§ **What you should do**:
Somewhere below are a line with "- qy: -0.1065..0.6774" and a later line with "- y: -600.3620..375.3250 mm". Output exactly those lines and all lines between them.

(Source material)

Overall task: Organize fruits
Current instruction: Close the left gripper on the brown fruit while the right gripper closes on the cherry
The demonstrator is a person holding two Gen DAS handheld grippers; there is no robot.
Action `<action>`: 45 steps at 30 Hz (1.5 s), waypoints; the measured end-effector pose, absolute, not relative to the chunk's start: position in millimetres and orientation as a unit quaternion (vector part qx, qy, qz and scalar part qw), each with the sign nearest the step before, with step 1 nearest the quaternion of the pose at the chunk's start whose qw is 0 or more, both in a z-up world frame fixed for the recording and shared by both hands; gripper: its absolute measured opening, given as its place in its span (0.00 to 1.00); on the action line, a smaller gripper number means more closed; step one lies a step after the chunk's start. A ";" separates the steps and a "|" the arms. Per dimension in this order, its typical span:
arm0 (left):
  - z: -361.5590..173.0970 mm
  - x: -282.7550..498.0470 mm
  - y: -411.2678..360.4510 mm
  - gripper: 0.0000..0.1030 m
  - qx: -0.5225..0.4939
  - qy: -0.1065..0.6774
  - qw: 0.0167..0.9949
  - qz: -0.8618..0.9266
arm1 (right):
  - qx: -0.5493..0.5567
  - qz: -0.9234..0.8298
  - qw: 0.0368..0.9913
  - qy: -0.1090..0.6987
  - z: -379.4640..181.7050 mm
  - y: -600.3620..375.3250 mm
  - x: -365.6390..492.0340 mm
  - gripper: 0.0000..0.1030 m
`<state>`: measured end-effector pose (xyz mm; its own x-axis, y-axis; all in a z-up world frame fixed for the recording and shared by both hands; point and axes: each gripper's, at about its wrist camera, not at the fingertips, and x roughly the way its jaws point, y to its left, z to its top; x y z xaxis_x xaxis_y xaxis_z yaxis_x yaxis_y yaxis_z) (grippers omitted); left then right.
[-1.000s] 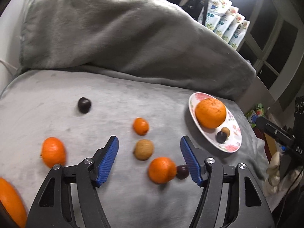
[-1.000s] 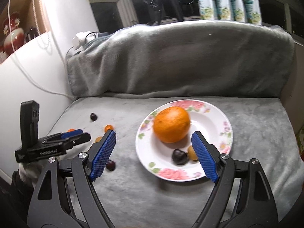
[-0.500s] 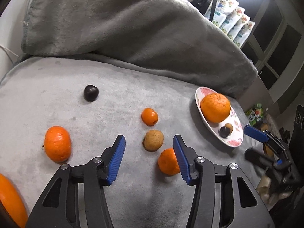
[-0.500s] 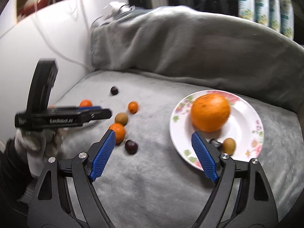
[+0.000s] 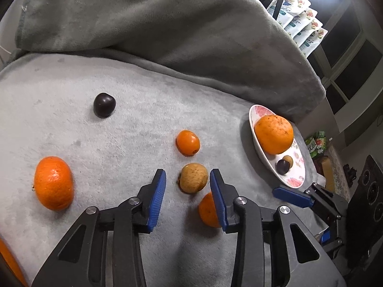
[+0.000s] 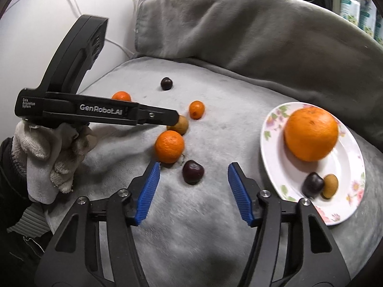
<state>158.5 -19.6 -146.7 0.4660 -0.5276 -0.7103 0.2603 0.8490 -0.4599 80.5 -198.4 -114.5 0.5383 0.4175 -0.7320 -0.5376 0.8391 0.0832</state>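
My left gripper (image 5: 188, 192) is open, its blue pads either side of a brown round fruit (image 5: 194, 177), not touching it. The same fruit shows in the right wrist view (image 6: 180, 124) at the left gripper's tip. My right gripper (image 6: 192, 187) is open, just short of a dark plum (image 6: 193, 171). A tangerine (image 6: 169, 146) lies between the two fruits. A floral plate (image 6: 270, 148) holds a big orange (image 6: 310, 134), a dark plum (image 6: 312, 184) and a small brown fruit (image 6: 329, 185).
On the grey blanket lie a small orange (image 5: 188, 142), a dark plum (image 5: 104, 104) farther back and a tangerine (image 5: 53, 183) at the left. A grey-covered backrest (image 5: 155, 24) rises behind. A white wall (image 6: 47, 12) stands at the left.
My left gripper has narrowed and moved forward around the brown fruit. My right gripper has swung left from the plate toward the dark plum on the blanket.
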 end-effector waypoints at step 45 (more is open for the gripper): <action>-149.9 164.2 -12.4 0.27 -0.181 0.471 0.826 -0.252 | -0.066 0.277 0.850 0.442 -136.1 -193.9 103.1 0.24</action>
<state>164.2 -12.4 -149.9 0.4301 -0.5865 -0.6863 0.2462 0.8076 -0.5359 103.1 -193.9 -136.1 0.4554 0.4118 -0.7893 -0.5293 0.8381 0.1319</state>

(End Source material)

§ **Answer area**:
  - qy: -0.1065..0.6774
  - qw: 0.0167..0.9949
  - qz: -0.8618..0.9266
arm1 (right):
  - qx: -0.5493..0.5567
  - qz: -0.9234..0.8298
  - qw: 0.0368..0.9913
  - qy: -0.1090..0.6987
  - z: -379.4640..181.7050 mm
  - y: -600.3620..375.3250 mm

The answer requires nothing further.